The favelados called it Imaculada Chuva, the rain being born seemingly out of God’s own eyes. For the first time in over a decade, the 95-year-old was able to bend his knees and kiss the muddy ground. The entire street knew him and they all rushed to help him up, thinking he may be dying. When they came up to him, they saw that he himself was crying. “Mary is crying for us,” he said. “The dead are weeping with forgiveness.” When Jose Carlos was young, he had led a sordid life. He led a bootleg operation 1920s, but there were rumors in the favela about his involvement with crime lords, that he did unforgiveable deeds on people just as poor as he is now. Jose Carlos never thought that God would offer a true miracle to the favela before he died.

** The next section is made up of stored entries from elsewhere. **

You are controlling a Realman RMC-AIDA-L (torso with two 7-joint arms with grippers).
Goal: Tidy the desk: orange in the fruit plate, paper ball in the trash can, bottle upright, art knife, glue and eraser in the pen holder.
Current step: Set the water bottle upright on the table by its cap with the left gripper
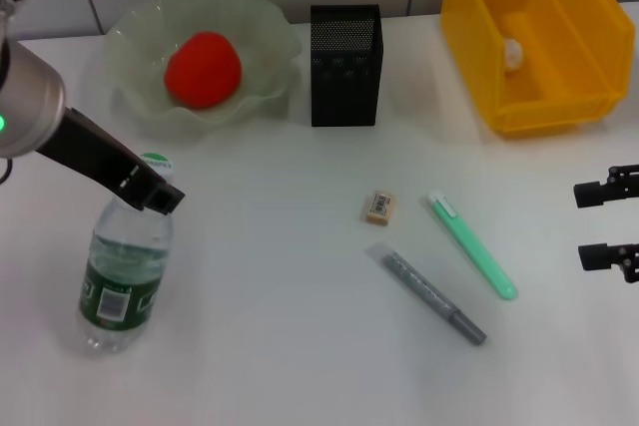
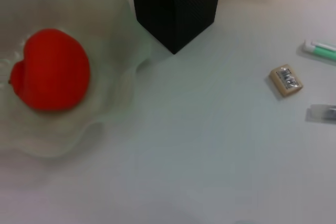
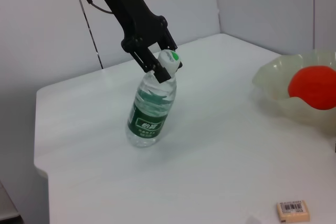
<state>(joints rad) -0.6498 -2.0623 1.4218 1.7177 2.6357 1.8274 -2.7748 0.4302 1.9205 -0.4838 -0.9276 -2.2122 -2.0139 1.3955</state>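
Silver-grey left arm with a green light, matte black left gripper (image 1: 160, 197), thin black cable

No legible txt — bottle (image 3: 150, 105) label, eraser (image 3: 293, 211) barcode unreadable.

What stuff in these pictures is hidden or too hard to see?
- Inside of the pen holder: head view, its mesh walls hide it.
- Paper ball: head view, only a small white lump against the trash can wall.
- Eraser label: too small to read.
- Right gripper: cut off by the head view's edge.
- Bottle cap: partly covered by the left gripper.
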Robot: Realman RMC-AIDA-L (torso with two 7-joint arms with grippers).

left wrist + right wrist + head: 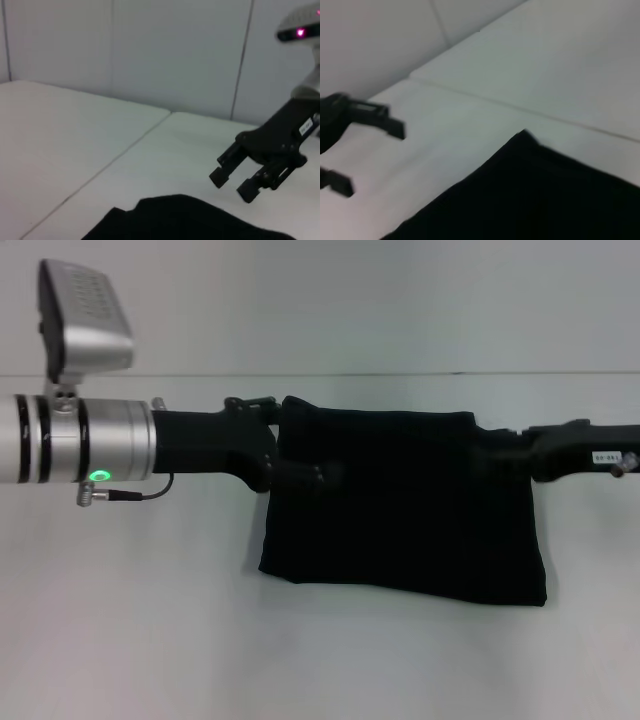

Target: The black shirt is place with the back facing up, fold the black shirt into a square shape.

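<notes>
The black shirt (400, 505) lies folded into a compact rectangle in the middle of the white table; no lettering shows. My left gripper (310, 478) hovers at the shirt's left edge near its far corner. The right wrist view shows that gripper (372, 159) open with nothing between its fingers, off the cloth (535, 195). My right gripper (495, 452) is at the shirt's far right corner. In the left wrist view it (230, 185) stands open above the table, just beyond the cloth's edge (185, 220).
The white table (150, 640) stretches bare in front of and to both sides of the shirt. A seam (115, 160) runs across the tabletop. A pale wall (350, 300) stands behind the table's far edge.
</notes>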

Little Davi splashed his bare feet under the warm trickle of dirty water from the gutters above, unaware that his parents inside were making love after having a terrible fight over a broken dish.
The twins, Maria and Mariana, laughed infectiously as Maria fried plantains and Mariana sewed up her child’s torn pants. He had been playing with the older boys again and she was worried he was going to fall in with the wrong crowd.
The bare-chested men practicing capoeira at the beach stopped to squint at the rain falling from the sun. When the rain dried, the capoeira dancers at the bottom of the hill began their furious dance again, refreshed. Their lightning feet struck the air, kicking out rainbows over the hillside of the favela.
On that morning, the favelados said that all sins had been washed away, that they were given another chance and the favelados celebrated in the evening until their legs were no longer good for standing. When they woke up again, life resumed as it always had, though there was an exuberance in their eyes where, before, they were only the abused eyes of the desperate and forgotten.